### Problem description:
Your job with the data below is to output exactly the lines from the one holding "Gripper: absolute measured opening" down to the one holding "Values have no", both included, and no others.

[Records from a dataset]
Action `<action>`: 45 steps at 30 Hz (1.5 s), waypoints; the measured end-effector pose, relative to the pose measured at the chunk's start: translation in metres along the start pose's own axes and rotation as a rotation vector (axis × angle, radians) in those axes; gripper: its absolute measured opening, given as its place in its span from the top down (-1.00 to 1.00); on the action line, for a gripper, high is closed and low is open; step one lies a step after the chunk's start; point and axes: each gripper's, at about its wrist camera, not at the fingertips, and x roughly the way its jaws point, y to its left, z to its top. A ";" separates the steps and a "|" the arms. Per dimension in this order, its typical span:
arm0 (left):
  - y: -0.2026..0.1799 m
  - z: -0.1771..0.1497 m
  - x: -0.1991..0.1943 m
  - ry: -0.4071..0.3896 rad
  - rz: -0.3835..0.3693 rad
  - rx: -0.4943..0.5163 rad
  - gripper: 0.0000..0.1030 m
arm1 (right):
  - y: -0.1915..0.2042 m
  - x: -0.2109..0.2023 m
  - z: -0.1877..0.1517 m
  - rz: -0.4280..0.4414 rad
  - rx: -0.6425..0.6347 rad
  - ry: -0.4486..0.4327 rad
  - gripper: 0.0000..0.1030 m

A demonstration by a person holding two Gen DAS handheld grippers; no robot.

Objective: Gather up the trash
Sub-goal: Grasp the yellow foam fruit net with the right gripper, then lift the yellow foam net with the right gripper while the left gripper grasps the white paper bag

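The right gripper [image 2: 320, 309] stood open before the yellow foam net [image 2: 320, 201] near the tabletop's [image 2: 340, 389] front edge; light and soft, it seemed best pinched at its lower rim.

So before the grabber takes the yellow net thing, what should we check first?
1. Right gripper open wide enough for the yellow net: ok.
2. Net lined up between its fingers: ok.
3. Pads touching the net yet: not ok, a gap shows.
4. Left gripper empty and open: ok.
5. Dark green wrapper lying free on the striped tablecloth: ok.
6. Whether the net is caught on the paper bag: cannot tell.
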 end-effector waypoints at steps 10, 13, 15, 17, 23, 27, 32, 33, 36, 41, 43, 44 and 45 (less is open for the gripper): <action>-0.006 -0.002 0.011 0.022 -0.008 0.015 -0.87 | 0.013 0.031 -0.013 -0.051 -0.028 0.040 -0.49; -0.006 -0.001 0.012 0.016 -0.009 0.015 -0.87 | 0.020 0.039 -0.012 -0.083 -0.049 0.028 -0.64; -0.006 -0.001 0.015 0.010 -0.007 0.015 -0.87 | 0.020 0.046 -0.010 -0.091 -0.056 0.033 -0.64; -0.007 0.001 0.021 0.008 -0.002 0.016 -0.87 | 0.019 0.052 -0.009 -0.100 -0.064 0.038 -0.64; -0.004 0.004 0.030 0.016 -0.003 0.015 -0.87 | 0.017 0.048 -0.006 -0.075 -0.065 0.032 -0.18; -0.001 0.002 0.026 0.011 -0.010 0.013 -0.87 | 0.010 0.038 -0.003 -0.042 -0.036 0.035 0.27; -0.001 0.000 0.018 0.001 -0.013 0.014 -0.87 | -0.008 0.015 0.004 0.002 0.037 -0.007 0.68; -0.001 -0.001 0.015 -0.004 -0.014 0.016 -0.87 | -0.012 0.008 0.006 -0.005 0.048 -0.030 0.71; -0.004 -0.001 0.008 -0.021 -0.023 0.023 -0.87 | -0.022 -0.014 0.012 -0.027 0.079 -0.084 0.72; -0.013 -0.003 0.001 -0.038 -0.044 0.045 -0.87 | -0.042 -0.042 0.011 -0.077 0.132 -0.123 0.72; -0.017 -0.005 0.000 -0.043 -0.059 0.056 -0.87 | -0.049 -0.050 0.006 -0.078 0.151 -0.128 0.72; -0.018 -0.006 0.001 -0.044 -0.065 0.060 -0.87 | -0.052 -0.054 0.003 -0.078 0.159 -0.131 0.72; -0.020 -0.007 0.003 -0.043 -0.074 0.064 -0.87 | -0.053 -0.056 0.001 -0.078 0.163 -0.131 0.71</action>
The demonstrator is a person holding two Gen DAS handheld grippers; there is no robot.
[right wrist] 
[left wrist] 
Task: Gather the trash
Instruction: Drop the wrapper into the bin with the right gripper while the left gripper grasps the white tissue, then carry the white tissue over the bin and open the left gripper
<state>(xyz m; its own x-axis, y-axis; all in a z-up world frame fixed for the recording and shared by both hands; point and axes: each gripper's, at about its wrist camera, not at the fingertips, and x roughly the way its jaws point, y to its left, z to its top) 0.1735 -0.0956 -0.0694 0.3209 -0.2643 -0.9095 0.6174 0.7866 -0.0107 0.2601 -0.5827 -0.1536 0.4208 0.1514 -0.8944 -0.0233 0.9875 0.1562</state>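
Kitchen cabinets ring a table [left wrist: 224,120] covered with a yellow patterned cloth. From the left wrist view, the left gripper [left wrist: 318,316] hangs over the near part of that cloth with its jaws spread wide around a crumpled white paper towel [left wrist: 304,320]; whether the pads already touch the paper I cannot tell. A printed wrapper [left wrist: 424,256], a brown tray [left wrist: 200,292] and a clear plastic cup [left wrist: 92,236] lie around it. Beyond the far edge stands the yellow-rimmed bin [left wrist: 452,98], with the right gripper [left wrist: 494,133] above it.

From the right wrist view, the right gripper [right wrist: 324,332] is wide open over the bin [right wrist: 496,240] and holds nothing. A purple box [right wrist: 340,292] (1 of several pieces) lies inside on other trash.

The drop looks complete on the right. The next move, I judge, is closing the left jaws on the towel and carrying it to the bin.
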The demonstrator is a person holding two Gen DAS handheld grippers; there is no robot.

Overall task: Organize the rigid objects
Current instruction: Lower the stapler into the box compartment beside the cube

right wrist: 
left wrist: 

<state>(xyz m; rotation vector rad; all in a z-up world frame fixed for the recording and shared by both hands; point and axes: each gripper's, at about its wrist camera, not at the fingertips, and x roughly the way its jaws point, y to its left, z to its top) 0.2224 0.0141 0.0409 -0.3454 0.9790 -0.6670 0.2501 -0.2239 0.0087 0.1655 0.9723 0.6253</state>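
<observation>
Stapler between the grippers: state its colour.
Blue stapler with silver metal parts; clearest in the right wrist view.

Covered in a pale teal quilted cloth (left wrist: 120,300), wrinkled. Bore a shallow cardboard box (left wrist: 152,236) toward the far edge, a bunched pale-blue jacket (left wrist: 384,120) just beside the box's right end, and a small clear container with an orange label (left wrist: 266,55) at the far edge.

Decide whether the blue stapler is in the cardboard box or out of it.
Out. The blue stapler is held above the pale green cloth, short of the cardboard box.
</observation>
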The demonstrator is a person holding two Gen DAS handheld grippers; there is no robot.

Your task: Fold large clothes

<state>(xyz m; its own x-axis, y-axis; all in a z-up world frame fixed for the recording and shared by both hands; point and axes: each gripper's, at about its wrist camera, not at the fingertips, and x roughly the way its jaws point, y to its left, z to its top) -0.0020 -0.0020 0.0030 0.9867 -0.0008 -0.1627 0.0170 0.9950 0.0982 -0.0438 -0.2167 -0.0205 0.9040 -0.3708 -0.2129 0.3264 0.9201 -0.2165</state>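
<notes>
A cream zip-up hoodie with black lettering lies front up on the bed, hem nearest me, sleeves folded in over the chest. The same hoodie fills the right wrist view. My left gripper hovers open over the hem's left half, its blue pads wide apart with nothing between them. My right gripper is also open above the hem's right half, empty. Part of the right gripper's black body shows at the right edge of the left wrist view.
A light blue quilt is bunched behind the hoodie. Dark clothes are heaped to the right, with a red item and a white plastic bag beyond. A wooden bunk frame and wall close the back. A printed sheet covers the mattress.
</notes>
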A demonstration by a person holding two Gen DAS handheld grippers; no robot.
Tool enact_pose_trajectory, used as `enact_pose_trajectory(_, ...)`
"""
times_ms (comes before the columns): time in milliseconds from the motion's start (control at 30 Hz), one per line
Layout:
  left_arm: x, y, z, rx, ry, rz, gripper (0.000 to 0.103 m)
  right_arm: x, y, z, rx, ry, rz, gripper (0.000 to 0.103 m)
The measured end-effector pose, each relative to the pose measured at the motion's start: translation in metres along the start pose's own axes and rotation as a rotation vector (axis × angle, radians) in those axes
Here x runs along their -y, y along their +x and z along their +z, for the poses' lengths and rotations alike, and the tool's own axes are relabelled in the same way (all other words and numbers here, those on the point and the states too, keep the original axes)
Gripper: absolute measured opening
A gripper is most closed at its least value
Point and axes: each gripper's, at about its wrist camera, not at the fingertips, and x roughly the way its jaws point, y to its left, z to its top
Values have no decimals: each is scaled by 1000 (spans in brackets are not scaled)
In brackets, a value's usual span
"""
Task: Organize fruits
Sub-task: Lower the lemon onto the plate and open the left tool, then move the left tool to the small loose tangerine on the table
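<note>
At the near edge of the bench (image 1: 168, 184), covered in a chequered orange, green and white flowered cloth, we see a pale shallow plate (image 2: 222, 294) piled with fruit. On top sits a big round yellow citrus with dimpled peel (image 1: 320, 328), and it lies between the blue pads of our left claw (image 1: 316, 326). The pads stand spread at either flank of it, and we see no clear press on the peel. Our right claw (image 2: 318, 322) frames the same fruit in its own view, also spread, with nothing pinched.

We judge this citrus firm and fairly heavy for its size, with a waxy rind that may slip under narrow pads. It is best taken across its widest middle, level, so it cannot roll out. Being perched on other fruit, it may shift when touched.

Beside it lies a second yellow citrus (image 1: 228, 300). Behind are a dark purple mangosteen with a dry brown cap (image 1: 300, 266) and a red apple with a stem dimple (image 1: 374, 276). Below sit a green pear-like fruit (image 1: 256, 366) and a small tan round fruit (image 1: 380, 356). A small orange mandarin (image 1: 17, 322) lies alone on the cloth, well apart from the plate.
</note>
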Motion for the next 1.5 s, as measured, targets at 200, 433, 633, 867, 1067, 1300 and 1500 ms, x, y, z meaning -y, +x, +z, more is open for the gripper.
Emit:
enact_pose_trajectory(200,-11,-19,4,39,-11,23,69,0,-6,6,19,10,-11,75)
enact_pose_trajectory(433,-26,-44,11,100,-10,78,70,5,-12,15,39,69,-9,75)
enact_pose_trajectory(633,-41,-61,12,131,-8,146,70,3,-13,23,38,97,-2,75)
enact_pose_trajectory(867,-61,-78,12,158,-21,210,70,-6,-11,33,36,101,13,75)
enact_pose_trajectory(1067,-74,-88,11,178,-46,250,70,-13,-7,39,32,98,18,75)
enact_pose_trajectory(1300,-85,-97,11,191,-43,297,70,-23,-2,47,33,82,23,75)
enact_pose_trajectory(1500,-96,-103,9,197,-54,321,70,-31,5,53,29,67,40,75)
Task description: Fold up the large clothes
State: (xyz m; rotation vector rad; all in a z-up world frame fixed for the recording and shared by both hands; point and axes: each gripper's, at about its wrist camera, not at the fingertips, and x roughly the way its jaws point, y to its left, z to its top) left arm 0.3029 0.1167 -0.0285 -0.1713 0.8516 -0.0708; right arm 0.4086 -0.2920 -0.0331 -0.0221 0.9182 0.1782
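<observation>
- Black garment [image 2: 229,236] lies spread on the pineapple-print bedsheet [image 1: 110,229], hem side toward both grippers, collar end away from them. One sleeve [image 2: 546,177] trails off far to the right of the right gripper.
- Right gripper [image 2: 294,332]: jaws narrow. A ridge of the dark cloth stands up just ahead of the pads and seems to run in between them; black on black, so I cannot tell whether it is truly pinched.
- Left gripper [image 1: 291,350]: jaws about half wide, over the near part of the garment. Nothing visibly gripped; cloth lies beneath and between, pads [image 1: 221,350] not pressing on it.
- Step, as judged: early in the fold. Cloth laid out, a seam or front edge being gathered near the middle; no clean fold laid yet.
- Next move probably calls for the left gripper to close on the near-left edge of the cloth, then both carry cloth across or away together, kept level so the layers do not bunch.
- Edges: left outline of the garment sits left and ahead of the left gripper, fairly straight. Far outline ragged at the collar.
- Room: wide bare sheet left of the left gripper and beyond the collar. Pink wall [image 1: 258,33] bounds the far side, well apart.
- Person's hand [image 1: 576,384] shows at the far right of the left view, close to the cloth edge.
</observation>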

### Answer box:
Gripper: absolute measured opening
A gripper is most closed at its least value
Point and axes: each gripper's, at about its wrist camera, not at the fingertips, and x roughly the way its jaws point, y to its left, z to its top
Values have no decimals: each is scaled by 1000 (spans in brackets are not scaled)

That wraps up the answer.